Common filtering needs include:
- Dropping metrics by name — Remove entire metric families you don't need
- Filtering by attributes — Drop metrics for specific databases, schemas, or tables
- Filtering by regex — Drop groups of related metrics matching a pattern
Solution​
The Scout Collector's filter processor with
OTTL
expressions lets you drop metrics before they leave the collector. This guide
covers three approaches: exact name matching, attribute-based filtering, and
regex pattern matching.
Implementation​
Prerequisites​
- A Scout Collector configuration with a pgdashex metrics pipeline (see PostgreSQL Advanced Monitoring)
pgX Metric Categories​
pgX organizes metrics into categories. Use this quick reference to identify which metrics to filter.
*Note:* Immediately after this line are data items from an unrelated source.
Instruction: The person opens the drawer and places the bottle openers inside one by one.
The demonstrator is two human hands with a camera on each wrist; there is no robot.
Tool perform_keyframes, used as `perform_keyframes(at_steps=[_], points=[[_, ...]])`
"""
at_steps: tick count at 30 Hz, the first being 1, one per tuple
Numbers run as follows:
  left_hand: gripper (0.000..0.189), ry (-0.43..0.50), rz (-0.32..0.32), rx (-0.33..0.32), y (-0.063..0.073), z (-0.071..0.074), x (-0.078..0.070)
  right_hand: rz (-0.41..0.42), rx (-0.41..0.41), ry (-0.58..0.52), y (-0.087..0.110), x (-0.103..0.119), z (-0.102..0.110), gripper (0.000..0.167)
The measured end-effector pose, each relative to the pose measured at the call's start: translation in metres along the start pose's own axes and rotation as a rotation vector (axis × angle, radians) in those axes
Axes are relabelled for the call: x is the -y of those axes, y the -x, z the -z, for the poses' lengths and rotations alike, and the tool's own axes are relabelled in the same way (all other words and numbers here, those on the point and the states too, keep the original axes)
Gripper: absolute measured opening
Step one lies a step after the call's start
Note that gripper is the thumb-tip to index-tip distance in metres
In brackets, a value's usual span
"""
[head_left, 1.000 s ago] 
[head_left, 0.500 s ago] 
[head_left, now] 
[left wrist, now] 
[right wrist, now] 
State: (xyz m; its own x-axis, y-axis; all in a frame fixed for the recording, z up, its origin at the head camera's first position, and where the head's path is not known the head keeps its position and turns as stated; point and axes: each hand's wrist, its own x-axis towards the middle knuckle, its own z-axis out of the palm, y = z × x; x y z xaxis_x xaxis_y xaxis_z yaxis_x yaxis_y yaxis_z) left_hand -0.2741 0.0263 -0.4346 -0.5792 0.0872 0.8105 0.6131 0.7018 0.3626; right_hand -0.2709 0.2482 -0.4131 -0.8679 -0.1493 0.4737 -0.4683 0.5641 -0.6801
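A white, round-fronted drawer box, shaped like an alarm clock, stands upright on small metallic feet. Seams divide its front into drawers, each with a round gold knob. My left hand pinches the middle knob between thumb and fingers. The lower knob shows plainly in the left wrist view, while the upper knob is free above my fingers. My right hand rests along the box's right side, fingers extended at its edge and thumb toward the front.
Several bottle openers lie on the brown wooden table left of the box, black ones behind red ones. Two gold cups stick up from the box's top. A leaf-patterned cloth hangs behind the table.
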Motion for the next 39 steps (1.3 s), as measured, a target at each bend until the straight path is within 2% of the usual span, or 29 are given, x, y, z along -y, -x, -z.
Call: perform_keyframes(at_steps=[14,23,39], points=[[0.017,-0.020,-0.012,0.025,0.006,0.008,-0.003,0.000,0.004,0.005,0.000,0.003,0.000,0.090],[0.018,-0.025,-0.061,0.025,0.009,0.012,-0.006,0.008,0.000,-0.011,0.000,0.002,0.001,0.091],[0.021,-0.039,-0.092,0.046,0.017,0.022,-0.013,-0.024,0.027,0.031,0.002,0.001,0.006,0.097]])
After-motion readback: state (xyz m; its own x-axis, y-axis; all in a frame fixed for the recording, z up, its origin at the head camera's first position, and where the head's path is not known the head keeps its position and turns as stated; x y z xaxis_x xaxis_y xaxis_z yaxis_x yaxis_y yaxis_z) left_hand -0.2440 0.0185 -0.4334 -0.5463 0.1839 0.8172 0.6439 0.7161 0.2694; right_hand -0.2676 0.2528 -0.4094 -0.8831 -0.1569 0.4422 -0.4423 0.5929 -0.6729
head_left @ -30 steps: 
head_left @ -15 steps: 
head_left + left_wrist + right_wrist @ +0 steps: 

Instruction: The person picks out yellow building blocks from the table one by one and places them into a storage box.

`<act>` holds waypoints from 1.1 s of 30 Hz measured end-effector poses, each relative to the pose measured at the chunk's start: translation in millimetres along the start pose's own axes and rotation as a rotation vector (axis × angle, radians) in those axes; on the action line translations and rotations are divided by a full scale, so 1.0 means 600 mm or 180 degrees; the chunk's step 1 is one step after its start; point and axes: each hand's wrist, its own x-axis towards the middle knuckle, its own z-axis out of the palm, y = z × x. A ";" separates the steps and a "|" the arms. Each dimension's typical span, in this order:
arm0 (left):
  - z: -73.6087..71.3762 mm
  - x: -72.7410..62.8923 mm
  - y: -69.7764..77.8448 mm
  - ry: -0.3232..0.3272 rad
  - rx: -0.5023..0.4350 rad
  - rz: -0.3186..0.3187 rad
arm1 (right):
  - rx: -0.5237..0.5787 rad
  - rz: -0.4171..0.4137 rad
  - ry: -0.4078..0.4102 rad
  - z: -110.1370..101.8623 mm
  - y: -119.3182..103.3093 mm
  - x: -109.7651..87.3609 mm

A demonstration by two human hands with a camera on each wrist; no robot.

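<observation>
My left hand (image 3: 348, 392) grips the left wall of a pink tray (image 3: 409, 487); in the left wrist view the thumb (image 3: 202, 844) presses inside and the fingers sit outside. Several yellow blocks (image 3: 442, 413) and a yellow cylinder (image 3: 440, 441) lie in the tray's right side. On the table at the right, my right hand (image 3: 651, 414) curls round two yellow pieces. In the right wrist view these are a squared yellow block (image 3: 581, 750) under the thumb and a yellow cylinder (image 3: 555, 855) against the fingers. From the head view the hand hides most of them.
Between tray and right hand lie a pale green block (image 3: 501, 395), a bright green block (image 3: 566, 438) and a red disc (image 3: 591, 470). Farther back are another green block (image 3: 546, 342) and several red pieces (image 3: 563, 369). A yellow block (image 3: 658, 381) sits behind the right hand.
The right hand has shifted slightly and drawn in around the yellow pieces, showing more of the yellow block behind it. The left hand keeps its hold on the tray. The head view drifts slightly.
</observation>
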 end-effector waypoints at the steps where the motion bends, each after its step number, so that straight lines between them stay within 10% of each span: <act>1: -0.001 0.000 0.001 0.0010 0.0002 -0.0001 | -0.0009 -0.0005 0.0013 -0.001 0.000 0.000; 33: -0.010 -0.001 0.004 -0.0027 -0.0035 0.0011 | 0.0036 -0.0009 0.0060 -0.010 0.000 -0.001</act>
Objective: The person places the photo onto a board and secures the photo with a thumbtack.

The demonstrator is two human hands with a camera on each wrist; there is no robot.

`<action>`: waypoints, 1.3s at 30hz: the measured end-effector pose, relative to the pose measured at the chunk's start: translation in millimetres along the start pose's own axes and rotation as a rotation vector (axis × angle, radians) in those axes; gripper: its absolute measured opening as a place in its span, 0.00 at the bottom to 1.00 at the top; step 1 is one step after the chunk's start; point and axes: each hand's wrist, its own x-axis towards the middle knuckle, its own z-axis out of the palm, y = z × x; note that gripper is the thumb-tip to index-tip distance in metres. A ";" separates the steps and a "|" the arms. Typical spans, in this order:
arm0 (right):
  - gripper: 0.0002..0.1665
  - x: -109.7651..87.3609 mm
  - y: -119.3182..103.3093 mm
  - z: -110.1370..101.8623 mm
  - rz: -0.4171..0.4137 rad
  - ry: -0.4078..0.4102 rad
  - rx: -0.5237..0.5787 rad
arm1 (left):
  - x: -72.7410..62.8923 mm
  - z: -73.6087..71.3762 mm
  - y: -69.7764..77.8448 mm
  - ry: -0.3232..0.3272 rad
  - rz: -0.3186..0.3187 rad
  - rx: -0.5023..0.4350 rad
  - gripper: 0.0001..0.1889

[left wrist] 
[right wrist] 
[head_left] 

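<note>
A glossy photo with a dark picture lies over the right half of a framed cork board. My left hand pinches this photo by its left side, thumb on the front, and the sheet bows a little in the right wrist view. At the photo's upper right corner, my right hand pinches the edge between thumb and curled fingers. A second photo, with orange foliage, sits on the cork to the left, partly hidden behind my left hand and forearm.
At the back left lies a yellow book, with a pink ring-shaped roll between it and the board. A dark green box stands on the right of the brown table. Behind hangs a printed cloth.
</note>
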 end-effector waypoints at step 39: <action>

See the full Metrics Reference for all sub-metrics and labels.
| Category | Metric Names |
|---|---|
| Table | pg_table_info, pg_table_stats |
| Index | pg_index_info, pg_index_stats, pg_index_extended_info, pg_column_stats |
| Replication | pg_replication_outgoing, pg_replication_lag_milliseconds, pg_replication_outgoing_info, pg_replication_incoming, pg_replication_slot_info, pg_replication_slot_detail, pg_replication_slot_lsn, pg_replication_slot_lag_bytes |
| Function | pg_function_stats, pg_function_gauge_stats |
| Sequence | pg_sequence_stats |
| Lock | pg_locks_count, pg_lock_detail, pg_blocking_pids |
| Query | pg_statement_stats |
| System | pg_system_info, pg_system_load_avg, pg_system_memory_bytes, pg_system_swap_bytes |
| Database | pg_connections, pg_database_info, pg_database_size_bytes, pg_database_stats, pg_database_gauge_stats |
| Backend | pg_backend_type_count, pg_backend_wait_events, pg_backend_age_seconds, pg_backend_info |
| WAL | pg_wal, pg_wal_archiving, pg_wal_files, pg_highest_wal_segment |
| Progress | pg_vacuum_progress, pg_analyze_progress, pg_cluster_progress, pg_create_index_progress |
Drop Metrics by Name​
Use the metrics.metric context to drop entire metrics by exact name. This
removes all datapoints for the matched metric.
Drop table and index metrics:
processors:
filter/drop_table_index:
error_mode: ignore
metrics:
metric:
- 'name == "pg_table_stats"'
- 'name == "pg_table_info"'
- 'name == "pg_index_stats"'
- 'name == "pg_index_info"'
- 'name == "pg_index_extended_info"'
- 'name == "pg_column_stats"'
Tip: If you want to drop an entire metric category (e.g., all table or index metrics), consider disabling it at the source instead. Set
PGDASHEX_COLLECT_METRICSto only the groups you need (e.g.,PGDASHEX_COLLECT_METRICS=basic,queries,replication). This is more efficient because metrics are never collected or transmitted. However, source-level filtering is group-level only — you can disable all table metrics but you can't keeppg_table_infowhile droppingpg_table_stats. For that granularity, use the collector filter processor as shown above. See pgdashex Metric Groups for the full list.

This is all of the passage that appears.